> [Activity]: Determine the number of lines in the data below that contain the string "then", and respond with that number alone.

> [Data section]:
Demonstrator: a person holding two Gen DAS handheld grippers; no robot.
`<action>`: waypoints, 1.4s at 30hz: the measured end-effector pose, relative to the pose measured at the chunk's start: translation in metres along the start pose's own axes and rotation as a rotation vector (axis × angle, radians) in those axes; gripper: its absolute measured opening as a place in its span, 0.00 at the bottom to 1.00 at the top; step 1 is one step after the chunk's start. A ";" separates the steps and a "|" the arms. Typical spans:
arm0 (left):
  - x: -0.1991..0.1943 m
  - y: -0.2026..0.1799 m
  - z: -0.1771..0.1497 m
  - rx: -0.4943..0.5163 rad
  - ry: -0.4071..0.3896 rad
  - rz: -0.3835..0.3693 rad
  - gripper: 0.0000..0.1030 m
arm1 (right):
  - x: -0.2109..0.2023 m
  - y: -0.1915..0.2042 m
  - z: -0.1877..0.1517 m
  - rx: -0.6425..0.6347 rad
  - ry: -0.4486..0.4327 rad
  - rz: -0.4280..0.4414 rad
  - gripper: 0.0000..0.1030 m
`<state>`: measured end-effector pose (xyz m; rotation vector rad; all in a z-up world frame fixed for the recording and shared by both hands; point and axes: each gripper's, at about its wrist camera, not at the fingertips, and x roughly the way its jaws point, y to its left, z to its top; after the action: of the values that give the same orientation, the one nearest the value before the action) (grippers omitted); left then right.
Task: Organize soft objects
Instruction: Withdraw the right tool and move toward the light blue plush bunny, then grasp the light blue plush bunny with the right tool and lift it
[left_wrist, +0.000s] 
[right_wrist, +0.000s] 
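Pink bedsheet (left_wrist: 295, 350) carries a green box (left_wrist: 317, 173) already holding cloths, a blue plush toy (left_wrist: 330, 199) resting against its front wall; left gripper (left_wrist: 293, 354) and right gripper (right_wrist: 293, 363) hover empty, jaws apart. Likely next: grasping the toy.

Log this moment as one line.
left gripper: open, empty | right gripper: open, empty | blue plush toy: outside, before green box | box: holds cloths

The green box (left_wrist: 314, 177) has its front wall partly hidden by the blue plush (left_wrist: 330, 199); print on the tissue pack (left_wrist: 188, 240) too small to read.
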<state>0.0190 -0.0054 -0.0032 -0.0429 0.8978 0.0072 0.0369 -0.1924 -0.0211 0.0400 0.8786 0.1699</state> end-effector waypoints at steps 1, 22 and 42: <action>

> [Exercise result]: 2